Among the entries, which lines carry the string "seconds"? Copy each of them.

Input material:
+ + + + +
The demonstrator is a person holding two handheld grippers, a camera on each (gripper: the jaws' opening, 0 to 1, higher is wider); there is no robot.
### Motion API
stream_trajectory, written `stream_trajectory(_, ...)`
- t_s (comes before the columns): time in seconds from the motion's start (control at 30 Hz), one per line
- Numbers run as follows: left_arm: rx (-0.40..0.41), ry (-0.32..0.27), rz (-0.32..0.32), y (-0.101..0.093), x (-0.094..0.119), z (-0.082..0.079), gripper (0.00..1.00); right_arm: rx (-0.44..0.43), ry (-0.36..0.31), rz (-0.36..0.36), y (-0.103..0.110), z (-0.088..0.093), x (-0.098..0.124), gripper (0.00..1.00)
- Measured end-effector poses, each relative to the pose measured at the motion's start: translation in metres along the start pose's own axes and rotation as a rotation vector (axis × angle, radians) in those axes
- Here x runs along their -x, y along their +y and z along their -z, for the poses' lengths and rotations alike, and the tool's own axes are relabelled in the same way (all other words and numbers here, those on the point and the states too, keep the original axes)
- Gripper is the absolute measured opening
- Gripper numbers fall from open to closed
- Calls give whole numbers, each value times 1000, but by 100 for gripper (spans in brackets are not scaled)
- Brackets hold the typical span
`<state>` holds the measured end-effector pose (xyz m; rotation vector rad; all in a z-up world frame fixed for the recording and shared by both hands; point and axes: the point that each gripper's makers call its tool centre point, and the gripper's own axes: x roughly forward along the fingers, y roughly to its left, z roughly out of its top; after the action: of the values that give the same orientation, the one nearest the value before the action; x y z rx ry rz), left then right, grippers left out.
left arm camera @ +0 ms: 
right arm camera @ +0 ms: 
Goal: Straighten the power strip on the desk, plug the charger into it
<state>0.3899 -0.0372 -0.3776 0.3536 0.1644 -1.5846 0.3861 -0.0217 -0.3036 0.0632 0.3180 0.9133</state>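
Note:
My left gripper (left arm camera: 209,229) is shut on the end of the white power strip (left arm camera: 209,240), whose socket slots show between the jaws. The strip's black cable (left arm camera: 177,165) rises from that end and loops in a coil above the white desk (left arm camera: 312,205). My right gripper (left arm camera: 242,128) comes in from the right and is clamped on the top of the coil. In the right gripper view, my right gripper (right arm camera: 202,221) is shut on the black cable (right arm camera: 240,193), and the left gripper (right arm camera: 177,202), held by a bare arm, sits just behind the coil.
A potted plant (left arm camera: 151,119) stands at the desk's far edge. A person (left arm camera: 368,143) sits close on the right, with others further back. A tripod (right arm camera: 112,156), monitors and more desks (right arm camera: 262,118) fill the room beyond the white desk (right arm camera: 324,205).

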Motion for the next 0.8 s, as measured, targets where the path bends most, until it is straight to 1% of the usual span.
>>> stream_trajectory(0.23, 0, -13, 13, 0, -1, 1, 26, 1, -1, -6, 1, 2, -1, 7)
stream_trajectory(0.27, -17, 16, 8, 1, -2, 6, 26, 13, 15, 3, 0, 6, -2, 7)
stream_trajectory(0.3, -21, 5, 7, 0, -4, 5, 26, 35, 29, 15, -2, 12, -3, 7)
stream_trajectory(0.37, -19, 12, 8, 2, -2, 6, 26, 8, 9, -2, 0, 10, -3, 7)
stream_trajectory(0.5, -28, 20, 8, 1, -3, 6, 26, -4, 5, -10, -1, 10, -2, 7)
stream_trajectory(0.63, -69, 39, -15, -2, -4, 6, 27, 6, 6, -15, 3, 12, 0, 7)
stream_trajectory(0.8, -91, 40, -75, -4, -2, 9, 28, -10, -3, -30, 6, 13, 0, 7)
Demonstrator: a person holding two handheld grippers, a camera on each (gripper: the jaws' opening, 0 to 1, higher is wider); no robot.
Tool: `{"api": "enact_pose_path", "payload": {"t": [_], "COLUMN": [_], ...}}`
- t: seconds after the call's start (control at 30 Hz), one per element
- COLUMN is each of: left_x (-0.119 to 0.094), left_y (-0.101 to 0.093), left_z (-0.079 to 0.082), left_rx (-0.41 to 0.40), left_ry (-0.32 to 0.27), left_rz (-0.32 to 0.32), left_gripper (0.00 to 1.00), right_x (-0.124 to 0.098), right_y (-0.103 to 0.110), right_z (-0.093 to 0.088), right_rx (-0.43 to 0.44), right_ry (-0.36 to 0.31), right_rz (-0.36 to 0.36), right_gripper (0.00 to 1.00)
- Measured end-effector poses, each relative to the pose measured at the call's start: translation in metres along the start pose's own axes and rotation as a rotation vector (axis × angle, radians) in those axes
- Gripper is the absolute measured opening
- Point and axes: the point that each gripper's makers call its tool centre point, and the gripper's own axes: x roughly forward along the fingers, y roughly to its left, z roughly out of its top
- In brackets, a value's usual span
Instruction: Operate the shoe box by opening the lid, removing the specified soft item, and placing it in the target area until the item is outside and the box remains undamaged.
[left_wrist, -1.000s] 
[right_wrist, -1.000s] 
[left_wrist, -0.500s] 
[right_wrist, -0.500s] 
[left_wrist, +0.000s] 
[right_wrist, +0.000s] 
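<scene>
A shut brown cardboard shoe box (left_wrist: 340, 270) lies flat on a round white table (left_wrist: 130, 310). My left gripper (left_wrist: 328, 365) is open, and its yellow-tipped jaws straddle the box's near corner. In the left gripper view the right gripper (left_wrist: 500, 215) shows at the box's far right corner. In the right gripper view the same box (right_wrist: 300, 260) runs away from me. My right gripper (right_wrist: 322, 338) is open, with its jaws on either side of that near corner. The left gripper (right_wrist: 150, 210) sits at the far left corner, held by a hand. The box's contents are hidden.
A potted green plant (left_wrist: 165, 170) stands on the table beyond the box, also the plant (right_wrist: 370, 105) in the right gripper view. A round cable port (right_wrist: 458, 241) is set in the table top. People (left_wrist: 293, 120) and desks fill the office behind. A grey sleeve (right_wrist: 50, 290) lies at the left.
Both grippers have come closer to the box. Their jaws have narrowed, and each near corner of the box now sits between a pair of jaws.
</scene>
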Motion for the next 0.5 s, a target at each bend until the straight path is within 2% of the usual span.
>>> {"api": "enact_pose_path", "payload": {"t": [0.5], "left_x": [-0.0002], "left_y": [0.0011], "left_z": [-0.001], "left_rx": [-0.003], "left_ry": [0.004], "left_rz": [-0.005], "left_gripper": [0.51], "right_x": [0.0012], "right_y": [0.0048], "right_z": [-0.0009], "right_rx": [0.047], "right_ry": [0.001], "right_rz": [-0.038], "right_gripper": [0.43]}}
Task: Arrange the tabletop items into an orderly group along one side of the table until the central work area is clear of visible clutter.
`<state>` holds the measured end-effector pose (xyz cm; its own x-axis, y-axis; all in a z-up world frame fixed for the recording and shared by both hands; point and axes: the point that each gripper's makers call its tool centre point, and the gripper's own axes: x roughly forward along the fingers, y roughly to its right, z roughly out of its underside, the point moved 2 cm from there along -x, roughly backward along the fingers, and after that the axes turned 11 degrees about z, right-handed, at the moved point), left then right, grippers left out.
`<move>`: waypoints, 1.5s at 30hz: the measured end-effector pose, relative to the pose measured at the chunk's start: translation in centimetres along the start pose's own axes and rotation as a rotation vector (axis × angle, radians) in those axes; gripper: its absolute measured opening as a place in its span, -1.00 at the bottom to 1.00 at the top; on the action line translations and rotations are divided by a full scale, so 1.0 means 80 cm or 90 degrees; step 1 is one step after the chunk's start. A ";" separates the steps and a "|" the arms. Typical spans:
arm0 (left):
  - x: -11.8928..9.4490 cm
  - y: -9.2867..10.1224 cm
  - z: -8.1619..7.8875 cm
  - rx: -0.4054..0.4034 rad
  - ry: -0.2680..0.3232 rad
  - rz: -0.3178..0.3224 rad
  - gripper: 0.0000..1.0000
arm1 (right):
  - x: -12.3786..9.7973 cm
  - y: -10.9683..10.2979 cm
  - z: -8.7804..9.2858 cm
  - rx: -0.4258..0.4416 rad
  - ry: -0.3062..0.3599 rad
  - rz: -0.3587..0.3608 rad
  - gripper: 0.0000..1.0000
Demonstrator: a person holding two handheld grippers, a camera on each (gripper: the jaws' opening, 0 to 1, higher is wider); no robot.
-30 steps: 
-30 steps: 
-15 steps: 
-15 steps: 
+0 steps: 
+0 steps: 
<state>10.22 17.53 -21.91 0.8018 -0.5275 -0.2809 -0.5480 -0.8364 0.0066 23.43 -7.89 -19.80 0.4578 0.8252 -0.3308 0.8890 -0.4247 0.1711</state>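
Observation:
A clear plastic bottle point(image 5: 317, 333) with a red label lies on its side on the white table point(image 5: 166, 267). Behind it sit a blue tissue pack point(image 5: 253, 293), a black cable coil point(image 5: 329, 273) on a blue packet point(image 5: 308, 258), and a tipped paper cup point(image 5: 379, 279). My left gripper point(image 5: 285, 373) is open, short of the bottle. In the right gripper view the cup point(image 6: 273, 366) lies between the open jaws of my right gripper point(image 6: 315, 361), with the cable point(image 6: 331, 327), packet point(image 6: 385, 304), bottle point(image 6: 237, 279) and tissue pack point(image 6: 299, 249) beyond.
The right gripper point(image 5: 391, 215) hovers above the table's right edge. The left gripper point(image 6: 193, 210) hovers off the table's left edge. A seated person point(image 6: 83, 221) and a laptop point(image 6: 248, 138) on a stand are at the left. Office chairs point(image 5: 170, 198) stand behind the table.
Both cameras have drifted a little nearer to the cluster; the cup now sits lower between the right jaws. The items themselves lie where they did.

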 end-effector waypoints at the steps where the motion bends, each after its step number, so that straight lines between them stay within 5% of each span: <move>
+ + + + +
Result:
- t_s (comes before the columns): time in seconds from the motion's start (control at 30 Hz), one per line
- t: seconds after the call's start (control at 30 Hz), one per element

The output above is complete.